The Securities and Exchange Commission’s primary remedies against corporate officers and directors are injunctions against future violations, disgorgement, civil penalties and bars against serving as an officer or director of a public company. Although it has always been clear that civil fines, penalties, and forfeitures are covered by a five-year statute of limitations under 28 U.S.C.§ 2462, the Fifth Circuit Court of Appeals this week held that an injunction against future violations and an “officer and director bar” are also penalties subject to the same statute of limitations. SEC v. Bartek, No. 11-10594 (5th Cir., Aug. 7, 2012). This ruling, which recognizes the sometimes drastic effects of entering an injunction, appears to put the Fifth Circuit in conflict with at least three other circuit courts of appeals that recognize no statute of limitations applicable to SEC actions seeking such equitable remedies.1

Injunctive proceedings are generally considered “equitable” in nature and are therefore tried by a judge rather than a jury.2 SEC injunctions rarely impose any specific obligations on the violator beyond a general order to obey the law.3 But these injunctions have substantial potential consequences. First, a defendant who disobeys an injunction may be held in contempt of court, the consequences of which may be harsher than the penalties for the securities fraud itself. Second, individuals subject to an injunction may in appropriate cases be barred by the SEC from being a registered broker or dealer 4 or investment advisor.5 Third, other licensing or procurement agencies may take adverse actions on the basis of an injunction, employers may not hire enjoined individuals, and potential investors and customers may be reluctant to trust individuals who have been enjoined, especially where it is an anti-fraud injunction.6

In the Bartek case, the SEC alleged that the individual defendants had engaged in fraud and aided and abetted records-keeping violations of their employer, Microtune Company. The action stemmed from an alleged 2000-2003 scheme in which they allegedly back-dated options for new hires, existing employees and executives, while failing to properly expense these grants on the company’s books. Microtune immediately settled when the SEC filed suit on June 30, 2008, more than five years after the alleged back-dating occurred. The SEC sought equitable relief of an injunction and an officer-and-director bar, as well as civil penalties. The SEC does not appear to have sought disgorgement.  
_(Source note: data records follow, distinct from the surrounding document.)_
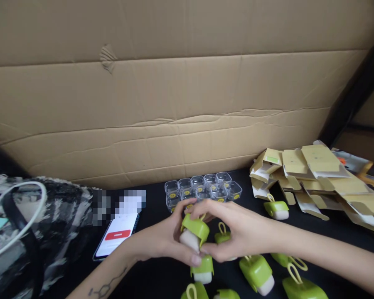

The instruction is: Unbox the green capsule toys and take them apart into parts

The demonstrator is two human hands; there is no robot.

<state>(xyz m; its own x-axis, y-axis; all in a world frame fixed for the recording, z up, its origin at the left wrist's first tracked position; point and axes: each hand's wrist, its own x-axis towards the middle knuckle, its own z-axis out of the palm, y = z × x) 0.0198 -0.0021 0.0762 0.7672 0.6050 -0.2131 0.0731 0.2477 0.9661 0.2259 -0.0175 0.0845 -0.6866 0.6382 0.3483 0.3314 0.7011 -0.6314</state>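
Observation:
My left hand (166, 238) and my right hand (237, 230) meet over the black table and both grip one small green-capped item with a white body (193, 232). The left hand's fingers wrap round the white body from the left. From the right, the other hand's fingers pinch the green cap. Several more green and white items with yellow loops (257, 274) lie just below and to the right of my hands. A cluster of small clear plastic boxes (202, 189) stands right behind my fingers.
A large cardboard sheet (174, 104) walls off the back. A pile of flat yellow paper packages (318, 178) lies at right. A phone (116, 236) with a lit screen lies at left, beside a black and white patterned bag (50, 232) with a white cable.

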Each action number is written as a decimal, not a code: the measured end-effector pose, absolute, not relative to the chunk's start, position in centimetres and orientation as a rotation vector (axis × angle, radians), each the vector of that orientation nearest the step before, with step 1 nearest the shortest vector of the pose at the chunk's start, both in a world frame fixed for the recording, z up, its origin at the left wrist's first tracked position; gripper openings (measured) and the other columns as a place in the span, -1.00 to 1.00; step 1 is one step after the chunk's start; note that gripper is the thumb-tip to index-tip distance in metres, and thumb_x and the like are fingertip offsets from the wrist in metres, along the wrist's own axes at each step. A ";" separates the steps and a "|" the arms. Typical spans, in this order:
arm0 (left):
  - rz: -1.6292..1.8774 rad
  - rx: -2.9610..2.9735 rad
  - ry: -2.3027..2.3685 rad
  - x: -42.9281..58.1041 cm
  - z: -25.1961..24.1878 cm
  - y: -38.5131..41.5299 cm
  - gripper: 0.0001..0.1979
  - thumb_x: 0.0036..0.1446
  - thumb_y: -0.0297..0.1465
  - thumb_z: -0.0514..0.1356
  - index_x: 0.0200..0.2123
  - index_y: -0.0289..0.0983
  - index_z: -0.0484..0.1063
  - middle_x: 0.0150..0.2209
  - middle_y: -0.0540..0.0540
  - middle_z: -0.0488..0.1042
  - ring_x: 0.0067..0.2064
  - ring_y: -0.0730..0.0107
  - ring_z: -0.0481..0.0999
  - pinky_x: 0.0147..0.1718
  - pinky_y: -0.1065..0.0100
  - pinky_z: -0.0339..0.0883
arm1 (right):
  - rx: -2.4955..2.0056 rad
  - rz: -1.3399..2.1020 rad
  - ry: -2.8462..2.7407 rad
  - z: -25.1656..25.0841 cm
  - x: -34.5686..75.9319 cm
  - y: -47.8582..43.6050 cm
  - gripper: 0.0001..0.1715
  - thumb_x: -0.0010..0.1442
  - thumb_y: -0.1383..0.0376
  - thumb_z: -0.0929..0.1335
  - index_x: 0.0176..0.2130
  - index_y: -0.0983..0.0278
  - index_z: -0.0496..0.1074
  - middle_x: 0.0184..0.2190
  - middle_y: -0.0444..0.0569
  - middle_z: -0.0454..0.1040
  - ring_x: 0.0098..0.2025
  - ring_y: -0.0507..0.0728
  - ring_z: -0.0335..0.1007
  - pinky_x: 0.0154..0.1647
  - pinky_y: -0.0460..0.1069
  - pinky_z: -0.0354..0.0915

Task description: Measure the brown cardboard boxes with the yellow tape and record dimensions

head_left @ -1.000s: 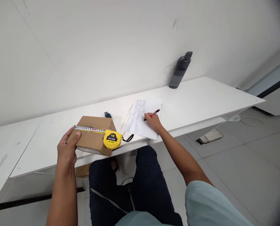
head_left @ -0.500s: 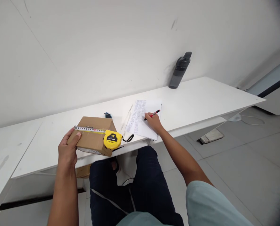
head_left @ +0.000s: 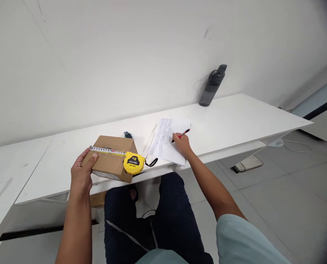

The district court granted the defendants’ motion for summary judgment pursuant to the five-year limitation of § 2462, holding that the SEC failed to pursue diligently its claims and that there was no evidence of self-concealing conduct. Further, the injunctive and officer-and-director bar remedies were dismissed because: (1) these remedies would have significant collateral consequences to the defendants; (2) they did not address past harm caused by the defendants; and (3) the remedies did not focus on preventing future harm because of the low likelihood that the defendants would engage in similar harmful behavior in the future.  

The Fifth Circuit agreed. The Court first held that a “plain reading of 2462 reveals no discovery rule exception.” It noted that this statute lists one exception to its applicability, but not a failure to discover the violation. The Court distinguished the situation from the “special rule” where “fraudulent concealment” may apply because, “as a matter of law,” the SEC had not shown the defendants’ “alleged fraudulent acts were self-concealing.”  

The Court then rejected the SEC’s arguments that the injunction and officer-and-director bar should survive because they are equitable remedies not subject the statute of limitations for penalties. The Court explained that, although these are “traditionally remedial” remedies, “even remedial sanctions carry the sting of punishment.” 7 The Fifth Circuit applied a test from the DC Circuit’s decision in Johnson v. SEC, 87 F.3d 484, 487 (DC Cir. 1996), and considered “the degree and extent of the consequences to the subject of the sanction.” The Court opined:  

The SEC’s sought-after remedies would have a stigmatizing effect and long-lasting repercussions. Neither remedy addresses past harm allegedly caused by the Defendants. Nor does either remedy address the prevention of future harm in light of the minimal likelihood of similar conduct in the future.  

Whether the Fifth Circuit will reach this same result with regard to an SEC request for disgorgement is an open question, as is the question of whether any other circuit court (or the Supreme Court) will adopt this reasoning and reach the same result. The remedy of disgorgement requires a person to surrender any ill-gotten gains or unjust enrichment caused by a securities violation. The SEC may argue that this is the essence of “address[ing] past harm allegedly cause[d] by the Defendants.” Defendants may argue that it does not directly prevent any future violation and really is a penalty for past conduct, especially since it sometimes may be paid into the U.S. Treasury, although that now seldom occurs outside of Foreign Corrupt Practices Act (FCPA) cases.  

In any event, the Court in SEC v. Bartek takes a realistic view of the actual consequences of an SEC injunction. The decision will provide defendants with a significant argument in the Fifth Circuit, and one that defendants may build upon in other circuits.